Vidas ejemplares

Vox, nada nuevo

El malestar ante un mundo en cambio ha provocado un auge de partidos basados en la identidad

Este sábado se cumplirán treinta años de la caída del Muro de Berlín. Planeo festejarlo con un brindis con un buen riesling alemán, porque simbolizó el desmoronamiento del horroroso imperio comunista, que solo trajo deshumanización, economías torpes y represión (muchas veces criminal). La caída del ... Muro certificó el triunfo de la democracia liberal. Sin embargo ese modelo, que tanto progreso ha reportado, se encuentra hoy muy cuestionado. Lo notable es que su enemigo más eficaz e insidioso medra en su propio seno. Se trata de los partidos populistas, que sin llegar a proponer derribar la democracia liberal, sí la cuestionan.

La crisis que arrancó con la implosión de Lehman en 2008 dejó un enorme reguero de malestar. Además, esa desazón se ha visto cebada por la globalización, que provoca sensación de desarraigo y desconcierto, y por el hecho de que la trepidante economía digital está acelerando la desigualdad. Muchos padres occidentales temen que sus hijos pueden vivir peor que ellos, un horizonte descorazonador. Como ya sucedió tras el sofocón de 1929, un tsunami económico se traduce enseguida en la búsqueda de soluciones políticas drásticas, con ideologías extremistas y de culto al líder. Por entonces surgieron fascismo, comunismo y nazismo. Pero como la historia se repite primero como tragedia y luego como farsa, lo que ha brotado esta vez son partidos populistas que descartan la violencia y aceptan la democracia, aunque la despellejan y desprecian sus reglas.

El primer y más clamoroso éxito del fenómeno llegó en 2016, con el Brexit y la victoria de Trump. Ambos recogieron la queja de lo que los anglosajones llaman «left-behinders», aquellos que sienten que se han quedado atrás, que su «dignidad» no ha sido respetada. Populistas como Trump y Boris ofrecieron a esos votantes devolverles su identidad mediante una reivindicación nacionalista del terruño, un ancla patriótica de certidumbre para un público desconcertado. El populismo es también victimista. Siempre se culpa a un enemigo exterior -«la casta» en Podemos, el «establishment sabiondo» en los brexiterios, «Madrit»...- y a la inmigración, que a su juicio corrompe la identidad nacional.

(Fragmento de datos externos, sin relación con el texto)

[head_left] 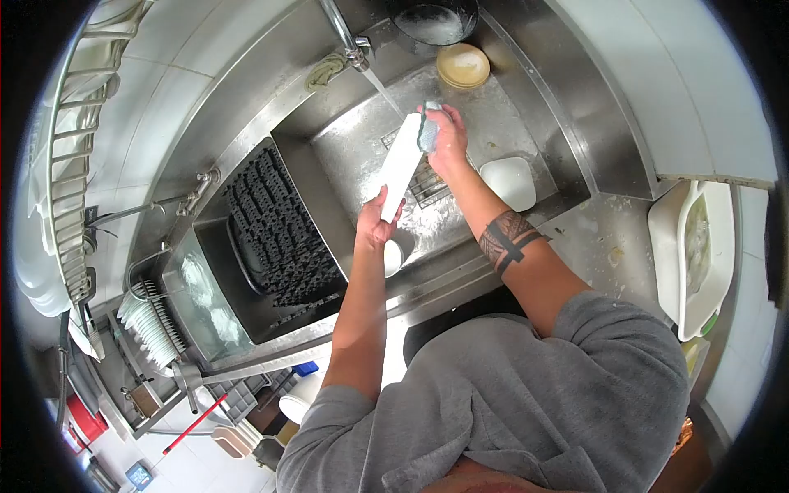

Se idealiza un tiempo pasado, un país idílico que nunca existió, y se propone recuperar el gran hogar común de la mano de un líder fuerte y expeditivo (Trump, Le Pen, Salvini, Orbán, Bolsonaro...), con ideas claras y soluciones drásticas y simples para problemas harto complejos. El individuo, portador de derechos en la democracia liberal, se diluye ahora en «la gente». La identidad nacional debe primar sobre el cosmopolitismo, en una revuelta heroica «contra los amos del universo» (que paradójicamente muchas veces encabeza uno de ellos, caso de Trump). La gente es pura. Es la élite la que es mala y la machaca.

Vox no es nada original, ni exclusivo de España. Sus soluciones sencillas -o simplistas- y su apelación nacionalista confortan a muchas personas legítimamente enfadadas. Y sumarán muchos votos de desahogo. Que en la práctica contribuirán a más Sánchez, al mermar la única alternativa realista.